§ What to do: Copy exactly the stretch of data below from the line with "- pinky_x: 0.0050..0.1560" through the line with "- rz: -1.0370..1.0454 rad", including both of those lines.

§ Input material:
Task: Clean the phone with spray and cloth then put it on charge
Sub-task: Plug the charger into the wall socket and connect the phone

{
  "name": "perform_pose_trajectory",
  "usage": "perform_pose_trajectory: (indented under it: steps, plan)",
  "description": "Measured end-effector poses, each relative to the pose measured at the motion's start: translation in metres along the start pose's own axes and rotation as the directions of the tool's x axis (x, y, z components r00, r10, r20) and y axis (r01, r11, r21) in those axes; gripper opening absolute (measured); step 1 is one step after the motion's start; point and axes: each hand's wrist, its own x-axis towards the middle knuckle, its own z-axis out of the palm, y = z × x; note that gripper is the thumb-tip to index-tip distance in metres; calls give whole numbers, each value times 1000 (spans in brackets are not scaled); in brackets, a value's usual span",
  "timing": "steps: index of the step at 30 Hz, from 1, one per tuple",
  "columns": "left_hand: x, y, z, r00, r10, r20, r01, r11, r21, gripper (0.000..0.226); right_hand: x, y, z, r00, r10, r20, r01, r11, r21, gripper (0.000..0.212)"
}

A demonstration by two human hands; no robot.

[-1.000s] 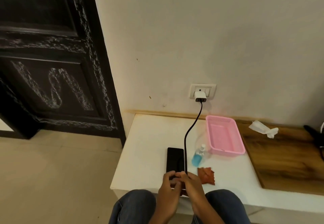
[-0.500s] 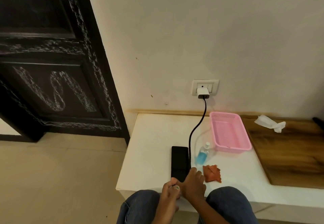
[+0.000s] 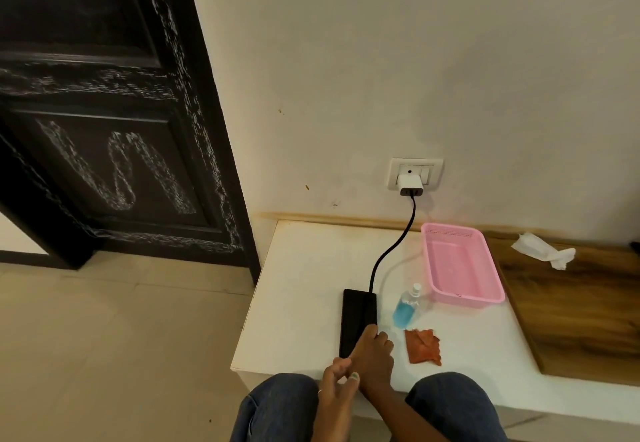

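- The phone [image 3: 356, 320] lies flat and face up on the white surface [image 3: 304, 285], close to its front edge, with its long side pointing to the wall; I judge it was laid so because the person sits at that edge.
- The black cable [image 3: 391, 251] comes down from the white charger [image 3: 409, 185] in the wall socket [image 3: 415, 173] and runs along the phone's right side towards its near end. I cannot tell if the plug is in, because the hands cover that end.
- The right hand [image 3: 372, 358] rests on the near part of the phone, fingers curled down onto it; it seems to press or pinch at the plug.
- The left hand [image 3: 337, 377] is just beside it at the front edge, fingers bent, touching the phone's near left corner. If it grips something I cannot tell.
- The spray bottle [image 3: 407, 308] and the orange cloth [image 3: 423, 346] stand aside, right of the phone, untouched, so the cleaning is probably done.
- The pink basket [image 3: 460, 265] sits towards the back edge.
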Motion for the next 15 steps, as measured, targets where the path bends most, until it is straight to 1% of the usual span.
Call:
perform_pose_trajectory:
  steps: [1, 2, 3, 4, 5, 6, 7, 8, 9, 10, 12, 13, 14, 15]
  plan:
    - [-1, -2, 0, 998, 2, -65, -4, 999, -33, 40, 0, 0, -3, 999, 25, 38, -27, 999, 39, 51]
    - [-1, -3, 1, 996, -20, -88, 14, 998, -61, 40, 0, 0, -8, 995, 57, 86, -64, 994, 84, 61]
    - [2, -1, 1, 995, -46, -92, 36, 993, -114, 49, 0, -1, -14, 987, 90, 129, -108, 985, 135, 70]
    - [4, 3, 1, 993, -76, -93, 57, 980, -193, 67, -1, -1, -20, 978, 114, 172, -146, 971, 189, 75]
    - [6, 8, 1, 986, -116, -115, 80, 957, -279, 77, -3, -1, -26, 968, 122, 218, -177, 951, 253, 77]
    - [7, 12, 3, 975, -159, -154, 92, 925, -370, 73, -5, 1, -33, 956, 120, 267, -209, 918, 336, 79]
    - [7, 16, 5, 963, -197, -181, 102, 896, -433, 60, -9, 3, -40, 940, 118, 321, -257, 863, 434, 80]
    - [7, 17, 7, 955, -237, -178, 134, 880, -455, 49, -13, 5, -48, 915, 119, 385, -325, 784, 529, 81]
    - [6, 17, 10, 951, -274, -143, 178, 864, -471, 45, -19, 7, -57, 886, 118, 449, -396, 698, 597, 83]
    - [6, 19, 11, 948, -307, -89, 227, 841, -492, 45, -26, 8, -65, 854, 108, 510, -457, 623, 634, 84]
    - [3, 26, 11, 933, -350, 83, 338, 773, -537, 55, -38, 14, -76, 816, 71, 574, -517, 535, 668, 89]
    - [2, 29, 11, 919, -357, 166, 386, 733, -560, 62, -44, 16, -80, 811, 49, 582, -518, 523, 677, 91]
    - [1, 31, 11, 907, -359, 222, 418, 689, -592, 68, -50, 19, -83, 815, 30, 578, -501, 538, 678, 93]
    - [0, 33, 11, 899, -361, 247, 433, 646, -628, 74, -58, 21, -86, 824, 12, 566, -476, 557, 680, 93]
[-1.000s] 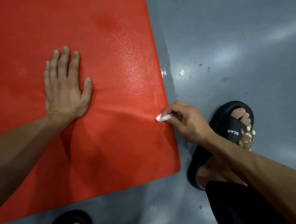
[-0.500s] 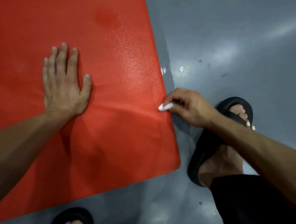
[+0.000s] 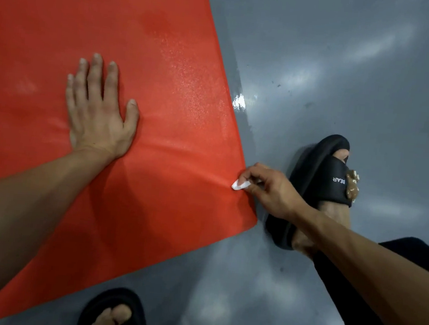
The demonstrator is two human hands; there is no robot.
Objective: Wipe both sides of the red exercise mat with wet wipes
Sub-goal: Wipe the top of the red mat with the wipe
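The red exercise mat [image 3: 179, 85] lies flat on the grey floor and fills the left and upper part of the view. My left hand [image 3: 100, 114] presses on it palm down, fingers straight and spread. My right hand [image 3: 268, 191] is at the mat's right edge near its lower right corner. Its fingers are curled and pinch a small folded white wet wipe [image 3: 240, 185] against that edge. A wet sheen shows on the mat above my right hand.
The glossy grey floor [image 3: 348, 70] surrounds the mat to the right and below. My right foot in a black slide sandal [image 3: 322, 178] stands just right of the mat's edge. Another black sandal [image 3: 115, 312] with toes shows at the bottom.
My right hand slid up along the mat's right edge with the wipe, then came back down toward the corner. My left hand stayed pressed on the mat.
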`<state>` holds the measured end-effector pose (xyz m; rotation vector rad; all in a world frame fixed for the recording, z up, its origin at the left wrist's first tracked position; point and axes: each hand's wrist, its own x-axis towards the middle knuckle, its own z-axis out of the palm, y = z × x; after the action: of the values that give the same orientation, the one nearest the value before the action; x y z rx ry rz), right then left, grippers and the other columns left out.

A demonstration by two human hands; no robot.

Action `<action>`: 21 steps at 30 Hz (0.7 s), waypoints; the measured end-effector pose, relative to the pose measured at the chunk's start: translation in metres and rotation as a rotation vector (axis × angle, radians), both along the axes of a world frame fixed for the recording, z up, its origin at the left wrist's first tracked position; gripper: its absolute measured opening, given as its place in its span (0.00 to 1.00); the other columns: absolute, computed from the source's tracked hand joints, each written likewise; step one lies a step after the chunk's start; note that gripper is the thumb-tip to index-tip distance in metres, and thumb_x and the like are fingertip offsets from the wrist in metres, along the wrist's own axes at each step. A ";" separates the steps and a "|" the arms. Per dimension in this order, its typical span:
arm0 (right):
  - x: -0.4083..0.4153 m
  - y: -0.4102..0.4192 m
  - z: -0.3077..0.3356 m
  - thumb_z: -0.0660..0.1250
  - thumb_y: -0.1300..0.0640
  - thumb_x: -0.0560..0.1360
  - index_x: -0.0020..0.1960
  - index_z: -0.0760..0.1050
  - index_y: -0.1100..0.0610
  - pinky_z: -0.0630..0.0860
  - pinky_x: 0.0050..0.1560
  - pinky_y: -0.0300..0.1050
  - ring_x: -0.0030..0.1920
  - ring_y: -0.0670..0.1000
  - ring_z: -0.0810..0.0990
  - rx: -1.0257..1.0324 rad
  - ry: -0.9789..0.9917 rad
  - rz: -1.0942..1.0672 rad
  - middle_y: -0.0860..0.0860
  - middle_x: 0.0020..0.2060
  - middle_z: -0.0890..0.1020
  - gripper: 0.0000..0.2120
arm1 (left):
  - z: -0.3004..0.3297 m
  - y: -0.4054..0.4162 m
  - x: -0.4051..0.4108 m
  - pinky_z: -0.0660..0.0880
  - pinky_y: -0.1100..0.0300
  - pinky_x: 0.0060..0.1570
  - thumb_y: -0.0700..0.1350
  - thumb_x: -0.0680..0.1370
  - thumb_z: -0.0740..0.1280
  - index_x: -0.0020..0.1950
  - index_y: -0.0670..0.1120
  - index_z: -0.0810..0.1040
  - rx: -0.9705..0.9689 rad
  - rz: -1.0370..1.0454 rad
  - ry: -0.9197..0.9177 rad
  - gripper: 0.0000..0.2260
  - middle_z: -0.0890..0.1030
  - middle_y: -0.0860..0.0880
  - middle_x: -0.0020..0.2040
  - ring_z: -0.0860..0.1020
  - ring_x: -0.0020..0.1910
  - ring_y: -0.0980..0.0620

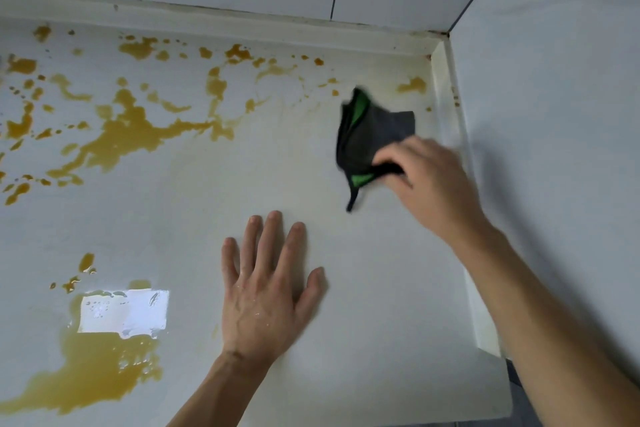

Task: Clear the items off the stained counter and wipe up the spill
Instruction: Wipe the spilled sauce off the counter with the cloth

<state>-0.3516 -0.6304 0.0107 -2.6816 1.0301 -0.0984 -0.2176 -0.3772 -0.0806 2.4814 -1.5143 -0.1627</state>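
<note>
A white counter [311, 184] carries a yellow-brown spill [135, 132] across its left and far parts, with a large puddle [93, 371] at the near left. My right hand [429, 184] grips a black and green cloth [367, 135] near the right rear corner; the cloth is blurred. A small yellow patch [412, 85] lies just beyond the cloth. My left hand [266, 288] rests flat on the counter, fingers spread, on a part with only faint smears.
White tiled walls [554, 114] close the counter at the back and on the right, with a raised lip [446, 97] along the right side. The counter's near edge [450, 419] shows at the bottom right. A bright reflection [124, 312] sits in the near puddle.
</note>
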 end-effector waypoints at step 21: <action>0.034 -0.047 -0.074 0.47 0.35 0.83 0.85 0.47 0.47 0.42 0.83 0.57 0.84 0.57 0.43 0.003 0.150 -0.399 0.52 0.85 0.46 0.34 | -0.015 0.002 0.000 0.51 0.36 0.81 0.67 0.79 0.62 0.82 0.55 0.65 -0.048 0.010 0.017 0.33 0.57 0.49 0.86 0.54 0.85 0.44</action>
<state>-0.3173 -0.6777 -0.0630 -2.4728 1.5990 0.0295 -0.2177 -0.3754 -0.0956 2.4435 -1.4813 -0.1440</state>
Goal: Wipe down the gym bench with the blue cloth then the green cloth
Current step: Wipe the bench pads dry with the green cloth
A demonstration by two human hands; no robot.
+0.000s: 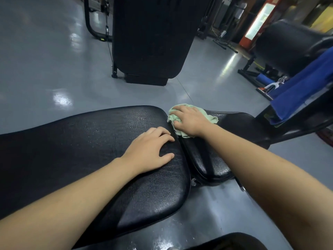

§ Written solution:
  - pinky_x: 0.0050..0.1560
  - pinky_y: -0.0300..0.1050
  - ring_x: -0.0030..0.1920
  - ring_y: -0.0670..0.1000
  - ring_z: -0.0810..0.0990
  - rx: -1.0257..1.0324 rad
  - ry: -0.9789..0.9917 rad
  - rz: -1.0942..1.0672 rad
  - middle_y: -0.0860..0.0860
  - middle_x: 0.0020..0.2060
  - middle_z: -0.0890..0.1020
  - gripper: 0.0000..0.2120
arm1 (left):
  - z: -0.3004..0.3297 m
  - y: -0.4054..0.4162 m
  - x: -0.4051..0.4108 m
  - pinky_z: -0.0660..0.0880
  - pinky_y: -0.1100..0.0300
  - pinky_x: 0.0060..0.1570
  - thumb_y: -0.0700..0.1350
  - thumb_x: -0.0680..0.1370
  - thumb_z: -0.0740..0.1280
  - index_x: -0.0020..0.1950
  - index_y: -0.0670..0.1120
  - index_z: -0.0810..0.1040
  - rx: -0.9705..0.9689 rad
  - rz: -1.0370..1.0454 rad

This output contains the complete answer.